Merkel wird als Männermörderin präsentiert
Hinzu kommen die Unterschiede, wie über Frauen und Männer gesprochen wird. Es sind oft unbemerkte Botschaften, die unser Bewusstsein prägen – Framing heißt dieses Phänomen. Damit beschäftigt sich die Journalistik-Professorin Friederike Herrmann von der Universität Eichstätt-Ingolstadt. Wie über die Wahl von Annegret Kramp-Karrenbauer als Parteivorsitzende der CDU berichtet wurde, ist für sie ein gutes Beispiel dafür:
"Ich hab oft gedacht, wenn sie ein Mann gewesen wäre, wäre hervorgehoben worden, dass dieser Mann manche guten Sachen von Merkel fortsetzt, sich aber in den entscheidenden Punkten, wo auch was Neues kommt, unterscheidet. Ich hatte aber den Eindruck, dass sie als Erbin von Merkel angesehen wurde, oder als Klon, weil sie eine Frau ist. Dass es nicht um ihre Positionen ging, sondern eher um die These: 'Ach, schon wieder eine Frau!'"
Sowohl Journalisten als auch Journalistinnen benutzen diese Bilder oft nicht bewusst. Umso wichtiger sei es, sich immer wieder klar zu machen: Framing beschreibt nicht nur die Wirklichkeit, es erschafft sie auch. Gerade im Hinblick auf Rollenzuschreibungen und Stereotype passiere das sehr häufig, so Friederike Herrmann. Und auch besonders gerne, wenn es um die Kanzlerin geht:
"Die männermordende Frau - das hatten wir bei Merkel, wo es dann hieß, ja sie erledigt reihenweise die Männer. Was ziemlich normal nun mal leider ist für einen Politiker oder eine Politikerin auf dieser Ebene. Die müssen alle ihre Rivalen erledigen. In der Regel aber sind die Leute, die man erledigen muss, wenn man auf so einer hohen Ebene wie Kanzler oder Präsident ist, alles Männer.
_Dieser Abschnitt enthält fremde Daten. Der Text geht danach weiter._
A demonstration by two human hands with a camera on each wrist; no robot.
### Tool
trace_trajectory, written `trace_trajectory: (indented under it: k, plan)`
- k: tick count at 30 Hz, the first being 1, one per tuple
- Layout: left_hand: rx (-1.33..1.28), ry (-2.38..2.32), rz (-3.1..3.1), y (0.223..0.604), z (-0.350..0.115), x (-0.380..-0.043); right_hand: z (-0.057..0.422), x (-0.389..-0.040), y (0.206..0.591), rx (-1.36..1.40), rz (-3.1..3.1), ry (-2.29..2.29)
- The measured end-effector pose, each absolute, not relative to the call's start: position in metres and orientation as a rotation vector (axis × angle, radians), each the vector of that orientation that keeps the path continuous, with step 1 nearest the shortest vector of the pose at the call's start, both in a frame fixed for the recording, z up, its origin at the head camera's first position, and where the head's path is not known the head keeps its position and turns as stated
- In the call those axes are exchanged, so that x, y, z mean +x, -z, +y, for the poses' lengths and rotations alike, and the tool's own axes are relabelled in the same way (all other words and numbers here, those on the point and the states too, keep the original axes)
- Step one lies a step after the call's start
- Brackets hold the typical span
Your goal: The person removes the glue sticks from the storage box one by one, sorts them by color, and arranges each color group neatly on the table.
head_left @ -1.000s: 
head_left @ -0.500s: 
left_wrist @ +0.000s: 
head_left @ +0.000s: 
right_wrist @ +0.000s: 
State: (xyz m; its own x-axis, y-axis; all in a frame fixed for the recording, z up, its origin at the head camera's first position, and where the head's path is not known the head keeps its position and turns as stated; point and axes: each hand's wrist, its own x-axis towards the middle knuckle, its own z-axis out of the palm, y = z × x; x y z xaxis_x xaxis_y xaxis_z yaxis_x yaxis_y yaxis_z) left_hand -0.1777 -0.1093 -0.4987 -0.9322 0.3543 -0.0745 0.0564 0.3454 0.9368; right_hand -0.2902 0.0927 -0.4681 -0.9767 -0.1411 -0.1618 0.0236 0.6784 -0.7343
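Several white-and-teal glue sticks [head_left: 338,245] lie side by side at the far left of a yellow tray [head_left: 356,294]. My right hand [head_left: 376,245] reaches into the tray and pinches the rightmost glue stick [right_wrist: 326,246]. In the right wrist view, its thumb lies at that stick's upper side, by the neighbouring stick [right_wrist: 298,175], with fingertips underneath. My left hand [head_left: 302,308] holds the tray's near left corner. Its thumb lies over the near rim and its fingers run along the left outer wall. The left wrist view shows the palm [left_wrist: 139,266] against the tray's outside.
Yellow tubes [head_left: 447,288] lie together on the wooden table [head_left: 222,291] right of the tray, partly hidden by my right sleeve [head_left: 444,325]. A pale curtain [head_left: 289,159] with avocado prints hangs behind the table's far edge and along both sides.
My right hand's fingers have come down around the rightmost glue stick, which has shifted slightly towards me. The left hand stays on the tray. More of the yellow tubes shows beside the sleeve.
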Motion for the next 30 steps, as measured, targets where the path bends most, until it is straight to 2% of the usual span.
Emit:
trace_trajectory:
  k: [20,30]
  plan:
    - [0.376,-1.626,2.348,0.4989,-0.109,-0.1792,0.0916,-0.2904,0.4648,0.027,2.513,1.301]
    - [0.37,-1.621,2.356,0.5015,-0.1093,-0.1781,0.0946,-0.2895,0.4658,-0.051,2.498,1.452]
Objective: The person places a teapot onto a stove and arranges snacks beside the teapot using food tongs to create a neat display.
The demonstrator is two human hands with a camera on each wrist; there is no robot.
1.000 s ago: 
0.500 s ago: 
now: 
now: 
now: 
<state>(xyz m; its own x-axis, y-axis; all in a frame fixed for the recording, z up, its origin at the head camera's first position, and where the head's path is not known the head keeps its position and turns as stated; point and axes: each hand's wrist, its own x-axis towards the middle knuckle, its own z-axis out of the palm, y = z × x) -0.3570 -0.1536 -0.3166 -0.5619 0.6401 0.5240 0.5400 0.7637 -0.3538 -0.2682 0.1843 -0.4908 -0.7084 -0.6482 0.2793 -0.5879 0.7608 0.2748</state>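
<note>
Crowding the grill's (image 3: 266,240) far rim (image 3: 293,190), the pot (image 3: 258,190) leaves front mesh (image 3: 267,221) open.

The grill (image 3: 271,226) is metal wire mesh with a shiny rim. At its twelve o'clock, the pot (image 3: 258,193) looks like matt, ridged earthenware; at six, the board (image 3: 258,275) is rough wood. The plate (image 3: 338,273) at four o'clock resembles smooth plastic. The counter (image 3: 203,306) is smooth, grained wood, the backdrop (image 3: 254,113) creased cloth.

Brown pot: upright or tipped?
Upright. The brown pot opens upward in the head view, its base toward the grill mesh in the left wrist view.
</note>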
Und daher kommt es, dass Merkel natürlich vor allem Männer sozusagen auf dem Gewissen hat. Aber es wurde in dieses Stereotyp von der männermordenden Frau eingeordnet, für die Merkel vielleicht gar nicht der Typ ist."
"Nicht vorschnell mit Stereotypen arbeiten"
Diese Frames zu identifizieren und sie sichtbar zu machen, ist eine Herausforderung, der sich alle Journalisten stellen sollten. Helene Bubrowski ist Korrespondentin der Parlamentsredaktion der "FAZ" in Berlin und auch sie saß an dem Abend auf dem Podium. Sie kann das nur befürworten:
"Die Sprache ist das Werkzeug von Journalisten und natürlich hat Sprache auch immer einen Subtext, über den man sich Gedanken machen muss. Ich glaube, es ist wichtig, da ganz aufmerksam zu sein und zu hinterfragen, wie man was schreibt. Nicht vorschnell mit Stereotypen zu arbeiten, zu sehr mit vorgefertigten - wir haben heute das Wort Framing mehrfach verwendet - nicht mit vorgefertigten Bildern, Rahmen zu arbeiten."
Frauenfeindliche Leserbriefe
Diesen Stereotypen begegnen Journalistinnen natürlich auch selber. Als eine der wenigen Frauen in der Politikberichterstattung der "FAZ" muss Helene Bubrowski sich jedoch weniger gegenüber ihren Kollegen behaupten, als vielmehr gegenüber ihren Lesern. Auf ihren Bericht zu den NSU-Morden erhielt sie zum Beispiel diesen Leserbrief:
"Ich sei wirklich das Dümmste, was es irgendwie im Bereich des Justiz-Journalismus gibt, und seit wann bei der 'FAZ' überhaupt Frauen über diese wichtigen Themen schreiben dürften. Und wenn ich noch einen einzigen Artikel in der Zeitung schreiben würde, dann würde er das Abo kündigen."
Bei einer Veranstaltung wie dieser erntet so eine Bemerkung viele Lacher, denn die meisten Anwesenden kennen ähnliche Reaktionen. Im Alltag kann das ermüdend sein. Umso wichtiger ist es, sich über diese Erfahrungen auszutauschen, sich zu vernetzen und Gegenstrategien zu entwickeln. Um das alles zu besprechen, fanden viele Teilnehmerinnen den Abend zu kurz.